The problem:
Transcribe each line of the material with no alterations.

--- Dataset extract ---

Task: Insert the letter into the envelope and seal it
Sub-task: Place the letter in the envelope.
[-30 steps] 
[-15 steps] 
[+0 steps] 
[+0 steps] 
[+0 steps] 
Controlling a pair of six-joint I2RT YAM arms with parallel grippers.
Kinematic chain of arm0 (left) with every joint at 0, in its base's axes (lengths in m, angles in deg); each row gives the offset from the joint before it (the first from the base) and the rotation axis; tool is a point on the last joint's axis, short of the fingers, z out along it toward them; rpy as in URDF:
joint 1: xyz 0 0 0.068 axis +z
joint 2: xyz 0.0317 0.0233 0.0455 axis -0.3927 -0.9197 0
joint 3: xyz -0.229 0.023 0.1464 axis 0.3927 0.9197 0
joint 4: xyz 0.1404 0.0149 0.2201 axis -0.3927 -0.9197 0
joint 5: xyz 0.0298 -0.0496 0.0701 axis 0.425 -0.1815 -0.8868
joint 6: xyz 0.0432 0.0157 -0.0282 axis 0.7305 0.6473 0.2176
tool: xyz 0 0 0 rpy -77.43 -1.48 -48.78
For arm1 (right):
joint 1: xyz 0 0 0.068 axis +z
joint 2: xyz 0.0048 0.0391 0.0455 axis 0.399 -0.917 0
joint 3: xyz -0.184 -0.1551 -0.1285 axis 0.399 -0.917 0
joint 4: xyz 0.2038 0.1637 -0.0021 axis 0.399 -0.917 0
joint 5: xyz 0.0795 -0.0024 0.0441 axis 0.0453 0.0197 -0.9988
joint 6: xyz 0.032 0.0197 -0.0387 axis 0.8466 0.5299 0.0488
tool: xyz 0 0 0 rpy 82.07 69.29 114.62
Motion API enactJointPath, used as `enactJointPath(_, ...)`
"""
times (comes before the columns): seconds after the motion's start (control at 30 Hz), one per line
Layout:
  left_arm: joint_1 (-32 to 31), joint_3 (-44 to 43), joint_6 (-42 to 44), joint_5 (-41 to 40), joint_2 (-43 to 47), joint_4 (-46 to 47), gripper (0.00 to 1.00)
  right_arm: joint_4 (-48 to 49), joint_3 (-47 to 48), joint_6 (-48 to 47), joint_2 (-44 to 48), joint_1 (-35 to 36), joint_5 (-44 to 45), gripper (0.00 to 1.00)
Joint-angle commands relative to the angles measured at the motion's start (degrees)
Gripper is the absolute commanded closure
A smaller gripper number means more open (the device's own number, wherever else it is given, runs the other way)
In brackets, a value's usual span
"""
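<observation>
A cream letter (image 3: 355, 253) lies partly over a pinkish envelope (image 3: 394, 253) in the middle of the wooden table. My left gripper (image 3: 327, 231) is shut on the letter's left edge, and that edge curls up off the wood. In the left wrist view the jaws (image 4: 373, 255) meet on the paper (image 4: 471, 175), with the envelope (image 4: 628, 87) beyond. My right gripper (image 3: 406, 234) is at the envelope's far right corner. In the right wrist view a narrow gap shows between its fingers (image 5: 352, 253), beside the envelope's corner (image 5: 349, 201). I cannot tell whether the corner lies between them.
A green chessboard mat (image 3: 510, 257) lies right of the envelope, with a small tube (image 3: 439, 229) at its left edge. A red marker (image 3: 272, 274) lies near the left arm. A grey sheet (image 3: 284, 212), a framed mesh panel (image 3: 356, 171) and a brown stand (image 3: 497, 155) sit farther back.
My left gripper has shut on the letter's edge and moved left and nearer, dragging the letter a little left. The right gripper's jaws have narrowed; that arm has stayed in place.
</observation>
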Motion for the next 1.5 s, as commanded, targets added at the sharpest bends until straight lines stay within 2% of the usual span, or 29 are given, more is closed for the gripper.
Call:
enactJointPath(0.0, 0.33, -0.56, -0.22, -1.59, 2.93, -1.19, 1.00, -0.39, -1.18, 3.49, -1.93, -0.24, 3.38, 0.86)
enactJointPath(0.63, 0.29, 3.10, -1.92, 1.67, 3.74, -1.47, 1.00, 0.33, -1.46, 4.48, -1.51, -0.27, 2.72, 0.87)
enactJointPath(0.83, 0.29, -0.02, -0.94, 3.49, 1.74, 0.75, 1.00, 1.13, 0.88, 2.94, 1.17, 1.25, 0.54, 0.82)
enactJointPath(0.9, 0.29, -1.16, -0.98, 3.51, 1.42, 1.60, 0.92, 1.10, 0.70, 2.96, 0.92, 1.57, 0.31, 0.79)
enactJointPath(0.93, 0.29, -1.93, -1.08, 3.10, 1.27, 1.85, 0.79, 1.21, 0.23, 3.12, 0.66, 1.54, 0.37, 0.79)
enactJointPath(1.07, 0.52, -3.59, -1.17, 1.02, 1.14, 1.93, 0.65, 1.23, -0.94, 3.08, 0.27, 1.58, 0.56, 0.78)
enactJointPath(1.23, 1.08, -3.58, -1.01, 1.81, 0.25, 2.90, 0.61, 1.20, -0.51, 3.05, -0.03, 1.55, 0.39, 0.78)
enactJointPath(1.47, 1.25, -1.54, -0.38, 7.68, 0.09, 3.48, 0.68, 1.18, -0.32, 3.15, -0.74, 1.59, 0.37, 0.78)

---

Reply:
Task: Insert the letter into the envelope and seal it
Sub-task: Place the letter in the envelope.
[-30 steps] 
[-15 steps] 
[+0 steps] 
[+0 steps] 
[+0 steps] 
Controlling a pair of six-joint I2RT YAM arms with parallel grippers.
Kinematic chain of arm0 (left) with every joint at 0, in its base's axes (lengths in m, angles in deg); each row gives the offset from the joint before it (the first from the base) and the rotation axis; tool is a point on the last joint's axis, short of the fingers, z out along it toward them; rpy as in URDF:
joint 1: xyz 0 0 0.068 axis +z
joint 2: xyz 0.0317 0.0233 0.0455 axis -0.3927 -0.9197 0
joint 3: xyz -0.229 0.023 0.1464 axis 0.3927 0.9197 0
joint 4: xyz 0.1404 0.0149 0.2201 axis -0.3927 -0.9197 0
joint 5: xyz 0.0298 -0.0496 0.0701 axis 0.425 -0.1815 -0.8868
joint 6: xyz 0.0432 0.0157 -0.0282 axis 0.7305 0.6473 0.2176
tool: xyz 0 0 0 rpy -77.43 -1.48 -48.78
For arm1 (right):
joint 1: xyz 0 0 0.068 axis +z
joint 2: xyz 0.0048 0.0391 0.0455 axis 0.399 -0.917 0
joint 3: xyz -0.184 -0.1551 -0.1285 axis 0.399 -0.917 0
joint 4: xyz 0.2038 0.1637 -0.0021 axis 0.399 -0.917 0
joint 5: xyz 0.0795 -0.0024 0.0441 axis 0.0453 0.0197 -0.9988
joint 6: xyz 0.032 0.0197 -0.0387 axis 0.8466 0.5299 0.0488
tool: xyz 0 0 0 rpy 82.07 69.29 114.62
Motion API enactJointPath, used as `enactJointPath(_, ...)`
"""
times (comes before the columns): seconds after the motion's start (control at 30 Hz), one per line
Layout:
  left_arm: joint_1 (-32 to 31), joint_3 (-44 to 43), joint_6 (-42 to 44), joint_5 (-41 to 40), joint_2 (-43 to 47), joint_4 (-46 to 47), gripper (0.00 to 1.00)
  right_arm: joint_4 (-48 to 49), joint_3 (-47 to 48), joint_6 (-48 to 47), joint_2 (-44 to 48), joint_1 (-35 to 36), joint_5 (-44 to 45), gripper (0.00 to 1.00)
Joint-angle commands relative to the angles measured at the motion's start (degrees)
Gripper is the absolute commanded closure
A smaller gripper number means more open (the device's own number, wherever else it is given, runs the other way)
In brackets, a value's usual span
"""
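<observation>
A cream letter (image 3: 355, 253) lies partly over a pinkish envelope (image 3: 394, 253) in the middle of the wooden table. My left gripper (image 3: 327, 231) is shut on the letter's left edge, and that edge curls up off the wood. In the left wrist view the jaws (image 4: 373, 255) meet on the paper (image 4: 471, 175), with the envelope (image 4: 628, 87) beyond. My right gripper (image 3: 406, 234) is at the envelope's far right corner. In the right wrist view a narrow gap shows between its fingers (image 5: 352, 253), beside the envelope's corner (image 5: 349, 201). I cannot tell whether the corner lies between them.
A green chessboard mat (image 3: 510, 257) lies right of the envelope, with a small tube (image 3: 439, 229) at its left edge. A red marker (image 3: 272, 274) lies near the left arm. A grey sheet (image 3: 284, 212), a framed mesh panel (image 3: 356, 171) and a brown stand (image 3: 497, 155) sit farther back.
My left gripper has shut on the letter's edge and moved left and nearer, dragging the letter a little left. The right gripper's jaws have narrowed; that arm has stayed in place.
</observation>
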Motion for the next 1.5 s, as commanded, targets added at the sharpest bends until straight lines stay within 2% of the usual span, or 29 are given, more is closed for the gripper.
Call:
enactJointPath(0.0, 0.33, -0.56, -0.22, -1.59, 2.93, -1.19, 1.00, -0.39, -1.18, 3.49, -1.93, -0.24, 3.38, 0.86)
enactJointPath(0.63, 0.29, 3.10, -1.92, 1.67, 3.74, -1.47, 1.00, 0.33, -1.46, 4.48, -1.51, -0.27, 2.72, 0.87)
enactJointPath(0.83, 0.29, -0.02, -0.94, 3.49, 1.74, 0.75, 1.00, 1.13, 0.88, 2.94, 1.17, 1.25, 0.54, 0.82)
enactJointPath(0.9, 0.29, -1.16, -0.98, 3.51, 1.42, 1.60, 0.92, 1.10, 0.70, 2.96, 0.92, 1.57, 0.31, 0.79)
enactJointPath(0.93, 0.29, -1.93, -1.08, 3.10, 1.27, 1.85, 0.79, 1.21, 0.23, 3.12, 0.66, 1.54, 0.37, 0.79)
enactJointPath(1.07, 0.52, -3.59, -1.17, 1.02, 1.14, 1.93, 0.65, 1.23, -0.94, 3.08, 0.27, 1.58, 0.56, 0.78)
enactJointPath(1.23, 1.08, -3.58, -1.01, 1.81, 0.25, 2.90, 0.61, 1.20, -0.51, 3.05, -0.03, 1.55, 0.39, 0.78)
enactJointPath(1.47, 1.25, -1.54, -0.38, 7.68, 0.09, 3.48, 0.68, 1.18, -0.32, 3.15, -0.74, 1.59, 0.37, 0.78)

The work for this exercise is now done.